DESPITE it only being Wednesday, even by Westminster’s standards, we have reached a new low in this cost-of-living crisis. 

Whilst Scotland was hammered by Storm Isha on Sunday night, households across the country continue to be hammered by a bigger problem – the Westminster-made cost-of-living crisis.

Between campaigning across the East End, catching up on constituency casework and voting in Westminster, I managed to find some time to sit down and read several pieces of research which were published this week. And the findings make for harrowing reading.

A Joseph Rowntree Foundation report revealed that those on the lowest incomes would need to double their income in order to escape poverty.

The analysis showed that the poverty gap has nearly doubled since the mid-90s, with a couple with two children under 14 in poverty now needing an additional £6200 per year to reach the poverty line, with families in very deep poverty needing £12,800 to reach the poverty line.

In contrast, the report did reveal that Scotland had a “much lower” child poverty rate of 24% compared to 31% in England and 28% in Wales – with the Scottish Child Payment playing a key role.

For those of you that read my column, you will know that I am no stranger to mentioning the Scottish Government’s flagship policy. Hailed as game changing, lifting nearly 90,000 children out of poverty, it has once again proved to have made a tangible difference in the lives of families across Scotland.

My call is very simple: the UK Government must replicate the Scottish Child Payment across the UK as a matter of urgency, to prevent more families falling into poverty.

We are in a position where now, more than ever, it is clear that Westminster cannot be trusted to tackle poverty.

Moreover, new research from the Centre for Cities think tank demonstrated the impact of continued Westminster control in Scotland. The analysis found that the average person in Scotland has missed out on £23,370 in disposable income, based on 1998-2010 predicted trends – £13,170 higher than the UK average.

Another report published this week revealed that 40,000 disabled people in Scotland have been forced to skip meals to charge essential medical equipment.

Once again, due to a draconian Westminster establishment intent on punishing those who have the least, vulnerable households in Scotland are paying the price for the failures of this British government.

I am left wondering how different things may be in an independent Scotland, where politicians would understand and empathise with the reality households face.

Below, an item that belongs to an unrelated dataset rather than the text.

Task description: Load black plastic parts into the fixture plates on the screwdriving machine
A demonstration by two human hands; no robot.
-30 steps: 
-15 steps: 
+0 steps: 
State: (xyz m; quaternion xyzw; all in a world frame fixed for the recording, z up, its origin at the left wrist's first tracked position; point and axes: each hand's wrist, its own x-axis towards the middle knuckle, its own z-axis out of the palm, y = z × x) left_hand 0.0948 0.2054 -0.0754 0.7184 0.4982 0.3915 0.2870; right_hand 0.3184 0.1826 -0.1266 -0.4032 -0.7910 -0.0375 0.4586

While the British government sits firmly on its hands, ignoring SNP calls to tackle the cost-of-living crisis that continues to plague your purse, I will continue working every day to address the concerns of my constituents.

In a debate I held two weeks ago about the cost-of-living crisis, I compared the UK’s social security system (once hailed as a safety net for those who needed it) to now resemble nothing more than a frayed rope, unable to bear the weight of the individuals who rely on it as a lifeline.

And after reading these reports, I have never been more assured in my assessment of the state of the social security policies enforced by this cruel Tory government.